Follow the Money
People who think they have Morgellons often have a hard time convincing their doctor that they have Morgellons. Despite the reams of information printed out from the internet, and the collections of fibers they bring to the Doctors office, they are invariably diagnosed with something like atopic dermitis, or eczema.
If they continue to insist that fibers are sprouting from their skin, then they may be eventually diagnosed with some kind of delusional disorder.
Because of this, the Morgellons sufferers seek out doctors and other medical professionals who are predisposed to diagnosing Morgellons when a patient believes they have it.
Who are these medical professionals? Why to they offer this diagnosis? Well, it turns out they are very few in number, and they might be doing it for sound business reasons.
The one most active in the news right now is Virginia R. Savely, RN, (aka Ginger Savely). Savely is a Family Nurse Practitioner. She recently moved from Texas to San Francisco, because she could no longer find a doctor in Austin who would supervise her practice. The problem was that she was treating people who had been diagnosed with Chronic Lyme (a debatable disease in itself), with long term antibiotic therapy, something that is not approved by the Texas Medical Board, and is generally regarded to have only placebo effect.
Some quotes for the above article:
- Savely said she doesn't blame her upcoming move on her supervising physician. She knows that many traditional doctors consider her a quack, she said.
- "In all the practice years of doing this, I haven't seen the (ill) effects" of long-term antibiotics, said Savely, who thinks she developed Lyme after camping in Maryland in 1987 and recovered after a year of antibiotics.
- "There's no value in giving prolonged antibiotics," said Dr. Lisa Ellis, who works in an infectious disease practice group in Austin.
- Savely was disciplined last year by the state Board of Nurse of Examiners for not following certain protocols and record-keeping requirements in treating a Lyme patient.
- A 2003 study of 129 Lyme patients, co-authored by Dr. Mark Klempner at Boston University School of Medicine, concluded that a long course of antibiotics was no more useful in treating cognitive symptoms, such as memory and attention problems, than a placebo.
But Dr. Raphael Stricker, who supervises Savely's San Francisco practice, said the research was flawed because it considered "long-term" treatment to be three months, and the dose for two of those months was too low to be effective.
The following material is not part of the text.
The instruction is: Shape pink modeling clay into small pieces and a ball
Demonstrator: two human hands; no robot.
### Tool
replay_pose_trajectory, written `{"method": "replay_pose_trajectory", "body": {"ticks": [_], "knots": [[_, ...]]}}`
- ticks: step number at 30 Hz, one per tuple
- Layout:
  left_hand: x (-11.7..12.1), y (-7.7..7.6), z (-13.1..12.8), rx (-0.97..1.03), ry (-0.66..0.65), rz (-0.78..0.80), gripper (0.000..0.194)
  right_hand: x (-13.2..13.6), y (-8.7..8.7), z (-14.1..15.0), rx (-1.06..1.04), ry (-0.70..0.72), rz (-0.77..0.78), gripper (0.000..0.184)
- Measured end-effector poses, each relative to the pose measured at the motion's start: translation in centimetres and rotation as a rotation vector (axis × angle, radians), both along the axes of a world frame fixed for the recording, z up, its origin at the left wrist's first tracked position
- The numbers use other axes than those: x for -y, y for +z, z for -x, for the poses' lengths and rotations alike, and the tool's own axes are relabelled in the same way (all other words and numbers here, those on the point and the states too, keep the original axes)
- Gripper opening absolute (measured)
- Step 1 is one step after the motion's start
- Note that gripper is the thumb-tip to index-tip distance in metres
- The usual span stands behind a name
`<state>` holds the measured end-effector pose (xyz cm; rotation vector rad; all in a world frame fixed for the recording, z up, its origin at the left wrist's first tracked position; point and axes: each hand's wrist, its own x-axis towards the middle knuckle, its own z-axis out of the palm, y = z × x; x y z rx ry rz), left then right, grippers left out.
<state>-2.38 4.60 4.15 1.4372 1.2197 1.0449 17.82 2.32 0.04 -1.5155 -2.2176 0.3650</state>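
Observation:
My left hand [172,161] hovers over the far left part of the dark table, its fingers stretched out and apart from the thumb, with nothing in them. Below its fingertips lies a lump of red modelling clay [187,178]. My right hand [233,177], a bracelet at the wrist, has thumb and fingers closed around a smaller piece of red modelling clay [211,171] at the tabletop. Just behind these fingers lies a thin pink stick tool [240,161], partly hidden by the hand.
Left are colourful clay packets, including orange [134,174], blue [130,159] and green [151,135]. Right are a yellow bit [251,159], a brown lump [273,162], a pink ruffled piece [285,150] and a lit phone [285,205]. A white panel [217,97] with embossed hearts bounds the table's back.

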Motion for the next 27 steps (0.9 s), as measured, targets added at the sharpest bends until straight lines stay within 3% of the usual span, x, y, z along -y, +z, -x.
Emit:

So, Savely moved to SF to work with Dr. Raphael Stricker. Stricker has an impressive looking resume, and currently works as Medical Director at Union Square Medical Associates (USMA).
USMA pushes six things:
Fertility treatment, specifically a novel treatment of "immunological abortion" with "intravenous immunoglobulin" (an infusion of antibodies from blood donors).
Viagra - If you want it, it costs $400 for an initial consult, then $15 per tablet. They will accept accept your personal check, major credit cards (VISA or MasterCard), and (oddly enough) cash.
Weight Loss - with "magical" medications
AIDS treatment - but only with DNBC (Dinitrochlorobenzene), a novel treatment with limited, yet promising clinical studies.
Lyme disease - which is not very common is California. Stricker recommend extended courses of antibiotics.
Hyperbaric Oxygen Therapy - usually used to treat decompression sickness, now an experimental treatment for many conditions.
What's common about these treatments? The common factor is they are NOT COVERED BY MEDICAL INSURANCE.
Now, I'm sure Dr. Stricker is a fully qualified doctor - but it seems like the USMA is focused on selling Viagra, diet pills, and unconventional, expensive, "therapies" that often require multiple treatments.
In short, the collection of treatments on offer at the USMA seems ideally suited to establishing patients as revenue streams. Since the treatments do not need to be justified to the insurance companies, they can be continued for as long as the patient feels that they need them. As long as the patient can afford it, the USMA is able to give it.
Dr. Stricker is also on the Medical Advisory Board of the Morgellons Research Foundation.
Back to Savely - in Austin she had 400 Lyme patients, to whom she was prescribing long term antibiotic treatments. All these patients make up Savely's livelihood. She also had "over 50" Morgellon's patients, who she gave much the same treatment as her Lyme patients. Savely was making a living by prescribing a treatment not approved by the Texas Medical Board. They ran her out of town, and now she has set up shop with a like-minded Doctor in San Francisco, and continues to publicise Morgellons, which will inevitably lead to more patients coming her way.
There is nothing wrong with earning money - but when dealing with health issues, the patient needs to be aware of potential conflicts of interest that the medical professional treating them might have. Do they want to make you well, or do they want to sell you something?